NEXT WAVE FESTIVAL
Brooklyn Academy of Music
BAM Harvey Theater
651 Fulton St. between Ashland & Rockwell Pl.
Through October 4, $30-$135
A chill runs through Belgian director Ivo van Hove’s adaptation of Sophokles’s classic tragedy Antigone, continuing through October 4 at BAM’s Harvey Theater. The sizzling-hot van Hove, who has dazzled audiences and critics alike with his recent, unusual presentations of Scenes from a Marriage, Angels in America, and Cries and Whispers, has stripped down the tale of power, family, loyalty, and responsibility in a new translation by Canadian poet Anne Carson (Agamemnon, Electra) that emphasizes the story’s relevance to today’s politics. As the play opens, Antigone (Juliette Binoche, who was last at BAM in 2009 in In-I), clad in black, is fighting off a brisk wind with her sister, Ismene (Kirsty Bushell). Their two brothers have killed each other in the Theban civil war fighting on opposite sides, Eteocles a hero, Polyneices a traitor. The new king, Kreon (Patrick O’Kane), has decreed that Polyneices’s body should be left outside to rot, but Antigone is determined to give her sibling a proper burial, although the punishment for doing so is death. Upon discovering that his niece and future daughter-in-law — Antigone’s father was Kreon’s brother, and she is engaged to marry Kreon’s son, Haimon (Samuel Edward-Cook) — has indeed buried Polyneices, Kreon shows no mercy, commanding Antigone’s execution, as well as that of anyone who supports her. Kreon’s chief adviser, Teiresias (Finbar Lynch), wants him to rethink his position, but Kreon is just as stubborn as Antigone, and it doesn’t take long for the bodies to start piling up.
Jan Versweyveld’s stage features a giant circle at the top of the back wall that rotates to reveal a projection of sky and clouds, as if the gods are looking down, judging the trials and tribulations of humanity.
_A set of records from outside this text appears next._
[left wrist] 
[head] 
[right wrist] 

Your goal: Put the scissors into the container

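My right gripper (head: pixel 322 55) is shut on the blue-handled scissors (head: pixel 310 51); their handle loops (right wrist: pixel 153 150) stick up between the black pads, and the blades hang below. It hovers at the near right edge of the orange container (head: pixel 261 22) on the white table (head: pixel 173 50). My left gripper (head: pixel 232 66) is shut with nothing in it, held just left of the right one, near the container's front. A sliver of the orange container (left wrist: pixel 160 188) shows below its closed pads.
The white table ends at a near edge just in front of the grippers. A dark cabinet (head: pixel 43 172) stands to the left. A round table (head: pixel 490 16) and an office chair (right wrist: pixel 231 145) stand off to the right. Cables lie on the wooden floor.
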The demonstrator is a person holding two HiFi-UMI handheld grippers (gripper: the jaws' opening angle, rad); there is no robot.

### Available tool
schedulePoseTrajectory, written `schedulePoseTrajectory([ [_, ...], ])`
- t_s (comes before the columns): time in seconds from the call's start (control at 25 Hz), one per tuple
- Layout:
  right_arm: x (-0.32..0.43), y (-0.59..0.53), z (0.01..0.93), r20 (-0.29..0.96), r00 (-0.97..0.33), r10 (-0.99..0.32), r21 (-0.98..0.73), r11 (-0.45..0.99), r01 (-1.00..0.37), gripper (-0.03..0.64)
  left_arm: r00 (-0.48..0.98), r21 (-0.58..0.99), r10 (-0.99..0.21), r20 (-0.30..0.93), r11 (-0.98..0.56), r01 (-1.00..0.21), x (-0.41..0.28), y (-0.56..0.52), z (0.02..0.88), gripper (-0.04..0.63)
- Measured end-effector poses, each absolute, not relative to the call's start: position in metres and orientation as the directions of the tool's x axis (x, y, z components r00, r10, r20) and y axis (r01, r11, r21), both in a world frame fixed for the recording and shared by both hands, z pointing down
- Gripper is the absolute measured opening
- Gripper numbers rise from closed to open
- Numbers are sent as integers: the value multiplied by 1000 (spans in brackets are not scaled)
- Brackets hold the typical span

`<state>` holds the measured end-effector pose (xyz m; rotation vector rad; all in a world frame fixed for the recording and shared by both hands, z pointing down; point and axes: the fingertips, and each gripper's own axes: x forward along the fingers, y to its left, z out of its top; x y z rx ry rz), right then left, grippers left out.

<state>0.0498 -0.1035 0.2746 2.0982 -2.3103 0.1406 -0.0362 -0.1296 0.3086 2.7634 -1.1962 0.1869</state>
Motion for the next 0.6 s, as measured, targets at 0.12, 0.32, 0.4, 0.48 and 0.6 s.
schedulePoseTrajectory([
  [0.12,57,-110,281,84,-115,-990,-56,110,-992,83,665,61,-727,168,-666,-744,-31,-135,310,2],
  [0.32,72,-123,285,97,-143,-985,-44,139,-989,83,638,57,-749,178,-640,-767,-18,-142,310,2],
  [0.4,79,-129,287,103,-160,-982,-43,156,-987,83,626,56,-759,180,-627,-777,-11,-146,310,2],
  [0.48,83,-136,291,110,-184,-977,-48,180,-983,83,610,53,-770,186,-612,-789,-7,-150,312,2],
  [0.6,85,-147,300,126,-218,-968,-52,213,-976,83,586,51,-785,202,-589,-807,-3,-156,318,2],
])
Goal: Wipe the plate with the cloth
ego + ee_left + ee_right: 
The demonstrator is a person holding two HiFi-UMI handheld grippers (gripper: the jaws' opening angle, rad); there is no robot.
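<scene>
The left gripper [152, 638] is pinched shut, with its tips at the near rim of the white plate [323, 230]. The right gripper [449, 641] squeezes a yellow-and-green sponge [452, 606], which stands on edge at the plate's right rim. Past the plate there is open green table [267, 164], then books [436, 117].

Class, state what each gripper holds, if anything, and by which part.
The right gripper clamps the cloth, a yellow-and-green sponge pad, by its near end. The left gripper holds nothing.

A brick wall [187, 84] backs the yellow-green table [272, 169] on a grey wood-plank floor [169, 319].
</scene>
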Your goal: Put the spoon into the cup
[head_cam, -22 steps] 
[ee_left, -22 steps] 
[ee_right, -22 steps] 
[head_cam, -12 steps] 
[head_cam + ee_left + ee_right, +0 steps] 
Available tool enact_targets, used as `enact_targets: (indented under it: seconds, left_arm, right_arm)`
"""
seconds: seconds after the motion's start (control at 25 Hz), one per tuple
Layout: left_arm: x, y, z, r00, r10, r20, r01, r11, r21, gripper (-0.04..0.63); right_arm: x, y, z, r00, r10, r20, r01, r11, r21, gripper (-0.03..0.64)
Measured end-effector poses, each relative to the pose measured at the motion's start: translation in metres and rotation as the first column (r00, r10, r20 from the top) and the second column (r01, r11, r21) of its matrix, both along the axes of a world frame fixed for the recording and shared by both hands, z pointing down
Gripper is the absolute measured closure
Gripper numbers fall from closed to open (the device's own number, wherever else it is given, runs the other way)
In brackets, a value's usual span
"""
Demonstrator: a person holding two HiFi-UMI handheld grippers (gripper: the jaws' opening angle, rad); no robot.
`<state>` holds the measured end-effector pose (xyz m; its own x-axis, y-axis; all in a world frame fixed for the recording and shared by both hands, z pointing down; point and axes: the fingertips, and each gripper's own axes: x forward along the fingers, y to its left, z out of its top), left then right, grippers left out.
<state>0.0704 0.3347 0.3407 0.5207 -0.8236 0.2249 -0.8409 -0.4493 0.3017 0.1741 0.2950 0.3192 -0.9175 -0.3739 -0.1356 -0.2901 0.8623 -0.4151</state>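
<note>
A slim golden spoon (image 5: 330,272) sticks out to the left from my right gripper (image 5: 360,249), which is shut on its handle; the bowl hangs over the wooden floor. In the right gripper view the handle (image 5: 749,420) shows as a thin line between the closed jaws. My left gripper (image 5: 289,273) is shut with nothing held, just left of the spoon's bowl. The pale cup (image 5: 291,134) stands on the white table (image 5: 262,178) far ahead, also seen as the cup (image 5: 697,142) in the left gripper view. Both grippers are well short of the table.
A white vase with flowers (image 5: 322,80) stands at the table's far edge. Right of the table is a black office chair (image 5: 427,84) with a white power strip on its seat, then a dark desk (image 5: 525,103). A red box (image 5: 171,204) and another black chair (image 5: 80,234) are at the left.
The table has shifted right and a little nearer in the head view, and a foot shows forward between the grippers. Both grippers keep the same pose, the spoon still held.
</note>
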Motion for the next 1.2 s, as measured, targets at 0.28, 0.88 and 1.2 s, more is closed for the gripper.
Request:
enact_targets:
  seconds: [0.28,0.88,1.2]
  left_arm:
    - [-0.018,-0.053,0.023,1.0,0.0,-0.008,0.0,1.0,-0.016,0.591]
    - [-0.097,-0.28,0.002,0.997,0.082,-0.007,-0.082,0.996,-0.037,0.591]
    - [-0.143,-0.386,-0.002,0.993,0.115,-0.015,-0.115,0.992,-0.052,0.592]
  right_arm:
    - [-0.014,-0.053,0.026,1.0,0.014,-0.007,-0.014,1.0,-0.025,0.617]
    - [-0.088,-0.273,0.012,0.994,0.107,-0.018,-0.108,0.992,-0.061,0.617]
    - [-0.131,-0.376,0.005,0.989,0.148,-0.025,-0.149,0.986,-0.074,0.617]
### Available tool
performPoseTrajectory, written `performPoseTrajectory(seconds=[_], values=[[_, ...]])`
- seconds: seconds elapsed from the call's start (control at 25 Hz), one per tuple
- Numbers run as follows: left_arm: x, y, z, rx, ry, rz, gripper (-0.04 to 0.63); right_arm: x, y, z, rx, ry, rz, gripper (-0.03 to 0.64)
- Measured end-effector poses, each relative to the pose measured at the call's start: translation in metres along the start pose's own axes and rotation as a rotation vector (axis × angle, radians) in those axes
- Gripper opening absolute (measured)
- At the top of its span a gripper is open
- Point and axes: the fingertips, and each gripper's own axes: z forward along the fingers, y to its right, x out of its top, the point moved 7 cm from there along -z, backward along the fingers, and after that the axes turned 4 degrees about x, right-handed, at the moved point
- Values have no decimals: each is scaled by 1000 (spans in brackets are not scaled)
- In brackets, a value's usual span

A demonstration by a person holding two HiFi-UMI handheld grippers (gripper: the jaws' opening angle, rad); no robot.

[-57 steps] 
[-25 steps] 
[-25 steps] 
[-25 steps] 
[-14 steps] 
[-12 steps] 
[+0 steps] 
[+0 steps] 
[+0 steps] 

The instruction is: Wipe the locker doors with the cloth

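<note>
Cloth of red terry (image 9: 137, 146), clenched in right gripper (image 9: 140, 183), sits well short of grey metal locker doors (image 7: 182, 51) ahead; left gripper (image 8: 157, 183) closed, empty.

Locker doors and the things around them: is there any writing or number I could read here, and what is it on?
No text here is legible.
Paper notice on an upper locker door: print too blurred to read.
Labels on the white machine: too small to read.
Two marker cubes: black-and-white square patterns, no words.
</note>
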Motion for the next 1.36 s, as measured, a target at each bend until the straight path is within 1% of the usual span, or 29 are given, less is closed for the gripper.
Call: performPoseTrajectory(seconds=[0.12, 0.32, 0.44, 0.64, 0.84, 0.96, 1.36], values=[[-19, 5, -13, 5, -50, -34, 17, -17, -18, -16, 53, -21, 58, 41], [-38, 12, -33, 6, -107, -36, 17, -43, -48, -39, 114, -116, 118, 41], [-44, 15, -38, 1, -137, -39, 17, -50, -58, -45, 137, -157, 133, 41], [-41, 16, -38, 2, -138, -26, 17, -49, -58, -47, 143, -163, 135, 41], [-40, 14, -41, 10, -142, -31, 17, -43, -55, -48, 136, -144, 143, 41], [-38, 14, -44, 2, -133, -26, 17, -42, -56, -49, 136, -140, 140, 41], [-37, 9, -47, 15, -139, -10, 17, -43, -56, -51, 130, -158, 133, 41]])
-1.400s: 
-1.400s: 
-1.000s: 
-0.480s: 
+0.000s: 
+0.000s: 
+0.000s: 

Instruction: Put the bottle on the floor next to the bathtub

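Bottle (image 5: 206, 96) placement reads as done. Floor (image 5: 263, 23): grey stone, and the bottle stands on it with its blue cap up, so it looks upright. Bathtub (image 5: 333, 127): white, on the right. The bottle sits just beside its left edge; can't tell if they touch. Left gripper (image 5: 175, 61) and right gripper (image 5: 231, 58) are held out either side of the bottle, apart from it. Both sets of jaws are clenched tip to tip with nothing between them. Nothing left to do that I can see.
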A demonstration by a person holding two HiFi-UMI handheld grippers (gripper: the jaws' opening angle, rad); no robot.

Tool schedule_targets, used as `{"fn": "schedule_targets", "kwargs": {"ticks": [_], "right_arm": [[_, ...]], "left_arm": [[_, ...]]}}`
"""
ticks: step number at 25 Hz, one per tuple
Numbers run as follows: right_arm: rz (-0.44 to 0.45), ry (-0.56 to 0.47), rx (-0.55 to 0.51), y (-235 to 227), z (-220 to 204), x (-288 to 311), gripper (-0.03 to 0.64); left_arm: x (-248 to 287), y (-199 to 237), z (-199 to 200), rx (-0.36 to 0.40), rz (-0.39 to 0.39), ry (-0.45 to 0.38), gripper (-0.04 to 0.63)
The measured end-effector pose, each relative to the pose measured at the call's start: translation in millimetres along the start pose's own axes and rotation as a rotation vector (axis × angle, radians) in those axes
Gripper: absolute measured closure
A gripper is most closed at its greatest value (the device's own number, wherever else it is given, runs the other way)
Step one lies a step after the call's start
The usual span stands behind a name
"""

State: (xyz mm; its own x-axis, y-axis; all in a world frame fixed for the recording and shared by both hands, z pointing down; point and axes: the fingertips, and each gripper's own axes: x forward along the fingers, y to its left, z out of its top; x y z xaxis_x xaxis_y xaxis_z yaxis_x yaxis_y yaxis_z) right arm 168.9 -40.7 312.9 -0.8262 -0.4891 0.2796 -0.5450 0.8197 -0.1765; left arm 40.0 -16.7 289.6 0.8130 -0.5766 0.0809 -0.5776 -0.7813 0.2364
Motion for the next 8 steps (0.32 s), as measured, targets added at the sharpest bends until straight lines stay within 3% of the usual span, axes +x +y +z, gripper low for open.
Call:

In the center of the floor is a rectangular platform that sinks to serve as a grave, lowering Polyneices and Antigone down toward hell and rising up again; it is perpendicular to a narrow walkway and opening used by Kreon, as if he is emerging from the lair of the gods. At the front of the stage is a leather couch, congruent with the costumes by An d’Huys — the men are mainly in suits and jackets as if attending a board meeting. Binoche and O’Kane make fine adversaries, though Antigone shouts too much, and Kreon changes moods a little too randomly. All of the actors except for O’Kane also double as the Greek chorus, who never speak as a unit. Carson’s script contains several contemporary phrases that elicit chuckles from the audience at inopportune moments, and Tal Yarden’s projections are hit-or-miss; the scenes of the vast desert work well, while video of ghostly figures making their way through a present-day city is confusing and feels out of place, though the last shot is effective. Meanwhile, the score weaves in and out of music by Morton Feldman, Arvo Pärt, Henryk Gorecki, and Dmitri Shostakovich before concluding with a sonic blast from longtime BAM favorite Lou Reed as van Hove attempts to relate this story of the state vs. the individual to the twenty-first century. Overall, he only partly succeeds, but by never quite providing the audience with an emotional connection to the characters or narrative, this Antigone will leave you feeling a little too cold. (The September 29 performance will be followed by a talk with Binoche and other members of the company, free for same-day ticket holders.)